Veterans Day 2010, which will be celebrated this Thursday, November 11, has especially personal significance for two Cathedral Catholic teachers who served in the United States armed forces.
For twenty four years, from 1984 to 2008, campus chaplain and scripture teacher Father Brian Kelly served as a U.S. Navy Chaplain, providing ministerial service to members of the Navy, Marines, and Coast Guard. He also served soldiers and air men and women when he was deployed to certain “joint operations.” It was after being approached by a priest recruiter who told him about the critical shortage of Catholic priests to serve Navy members that Fr. Kelly decided to help.
He said, “I can recall with a grateful heart the men and women I met while serving in the Navy and the opportunity it gave me to minister to them and their families.”
Veterans Day is important, Fr. Kelly said, because, not only does it recognize the original ending of World War I, but today it also honors all the men and women who have served in the United States Armed Services.
“Many students have parents who have served or are serving in our military
today. We have faculty and staff who have served or are reservists in our military. CCHS students come to a beautiful campus to be challenged intellectually, spiritually, and physically; this opportunity is given to them because of the protection provided by present and past members of the Armed Services,” he said.
Fr. Kelly said Americans can commemorate Veterans Day by, “…pausing in prayer and thanking verbally those men and women who have served our nation faithfully, and continuing to lift up in prayer the men and women who ‘stand the watch’ for our nation.”
Ceramics teacher Mr. Stephen Altamirano served as a sergeant 72F40 communications trick chief in the U.S. Army from 1968-1970. He decided to serve in the military because he believes in the American system of government. He said, “We just had big elections last Tuesday. And did the army roll into the streets because Meg Whitman didn’t win? Did anything happen, did anybody shoot other people? No. We have freedom and it is very important.”
Mr. Altamirano worked in the top secret area of an Army communications center.

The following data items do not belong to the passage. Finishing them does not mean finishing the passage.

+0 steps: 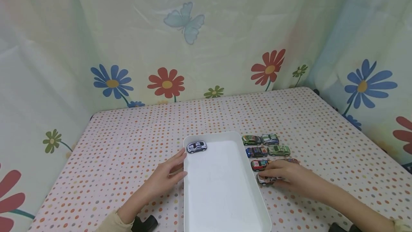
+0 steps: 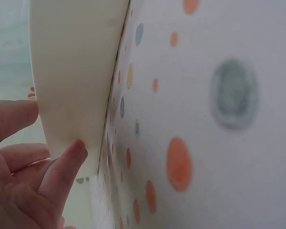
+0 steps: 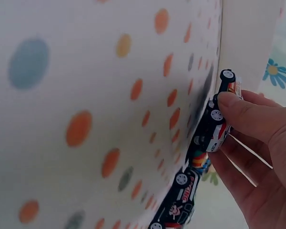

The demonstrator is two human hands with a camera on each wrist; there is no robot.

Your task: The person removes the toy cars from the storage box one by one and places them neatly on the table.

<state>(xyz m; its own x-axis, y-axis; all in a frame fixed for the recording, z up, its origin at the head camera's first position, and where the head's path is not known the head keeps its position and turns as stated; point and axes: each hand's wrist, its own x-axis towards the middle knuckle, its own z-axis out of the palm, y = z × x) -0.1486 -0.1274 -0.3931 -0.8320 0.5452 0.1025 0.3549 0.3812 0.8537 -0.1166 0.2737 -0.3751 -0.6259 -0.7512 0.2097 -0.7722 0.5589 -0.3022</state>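
Note:
My right hand (image 1: 286,174) pinches a white and dark toy car (image 1: 265,179) between thumb and fingers, just right of the white tray (image 1: 222,189). In the right wrist view the thumb presses the held car's underside, which is tilted towards the camera. A red toy car (image 1: 259,165) lies just behind it, and another (image 1: 292,160) is partly hidden by the hand. My left hand (image 1: 164,174) touches the tray's left wall with fingers and thumb extended. Inside the tray's far left corner stands a white and black toy car (image 1: 196,147).
Right of the tray, more toy cars stand in pairs: a dark green one (image 1: 251,140), a blue and white one (image 1: 270,139), a dark blue one (image 1: 256,152) and a light green one (image 1: 279,150). A dotted cloth (image 1: 138,146) covers the table, with a flowered curtain (image 1: 225,46) behind.

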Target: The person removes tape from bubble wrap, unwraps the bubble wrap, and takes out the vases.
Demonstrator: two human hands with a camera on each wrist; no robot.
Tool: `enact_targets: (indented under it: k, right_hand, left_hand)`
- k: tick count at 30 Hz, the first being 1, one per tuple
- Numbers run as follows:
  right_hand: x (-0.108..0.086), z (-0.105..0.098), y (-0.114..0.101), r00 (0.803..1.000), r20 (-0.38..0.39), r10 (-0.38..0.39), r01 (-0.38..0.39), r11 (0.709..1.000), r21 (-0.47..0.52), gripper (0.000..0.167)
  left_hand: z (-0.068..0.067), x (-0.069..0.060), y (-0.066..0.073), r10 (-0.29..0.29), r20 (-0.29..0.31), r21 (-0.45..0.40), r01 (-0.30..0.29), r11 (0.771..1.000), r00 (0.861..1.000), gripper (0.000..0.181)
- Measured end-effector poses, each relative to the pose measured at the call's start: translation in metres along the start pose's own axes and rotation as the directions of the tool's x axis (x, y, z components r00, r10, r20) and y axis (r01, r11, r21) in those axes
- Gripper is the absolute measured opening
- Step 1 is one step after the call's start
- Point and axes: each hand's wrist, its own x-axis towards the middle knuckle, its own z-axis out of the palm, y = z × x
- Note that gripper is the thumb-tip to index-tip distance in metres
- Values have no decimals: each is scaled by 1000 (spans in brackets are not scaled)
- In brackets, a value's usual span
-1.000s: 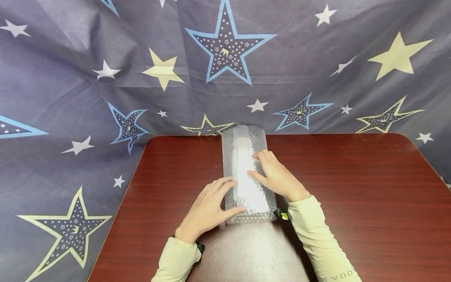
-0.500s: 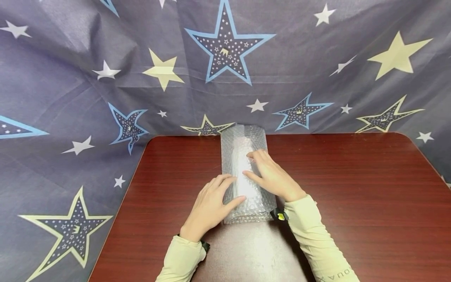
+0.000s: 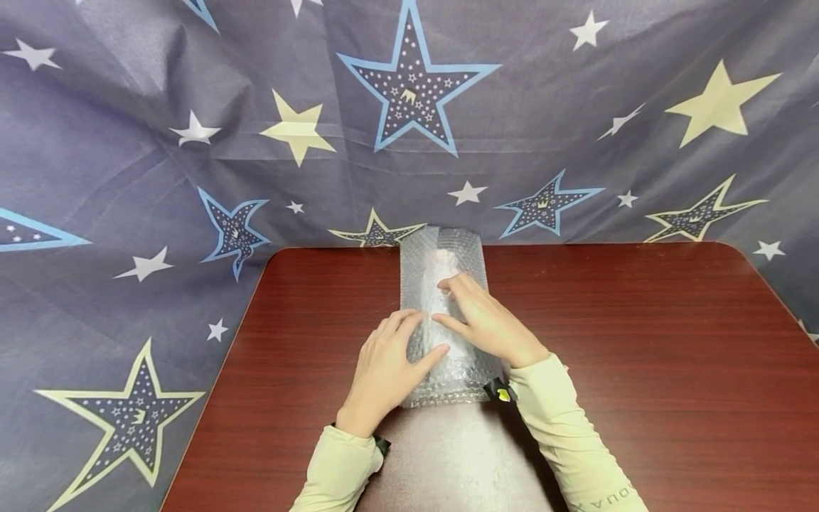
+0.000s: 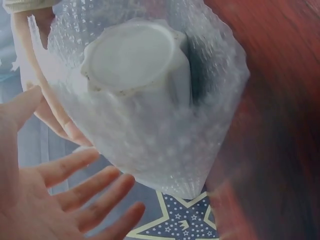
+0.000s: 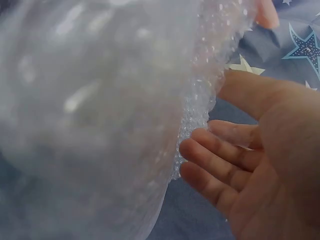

One of his most important memories from his time of service is that, due to a critical transmission error, he knew about the American invasion of Cambodia before it occurred. He said, “Messages have categories – priority, unclassified, classified, secret, top secret. Then, there is a top secret top secret. This one came in differently…I had to look it up. It was meant for the eyes of about five people in the world. And they weren’t my eyes.”
To Mr. Altamirano, Veterans Day is an accumulation of sacrifices of the men and women that have worked to preserve liberties which tend to be taken for granted.
He said, “I have a friend that had surgery and is in the naval hospital. Yesterday I saw a veteran in a wheelchair missing one leg. He was young, about twenty five years old. It makes you take a deep breath and think about those people.”
His advice to Cathedral students, based upon what he learned during his military service is, “Always be true to your beliefs because what you believe is important. Hold that dear to your heart. You can change your beliefs as you experience life, but those things that your parents taught you are the core values that you must never forget.”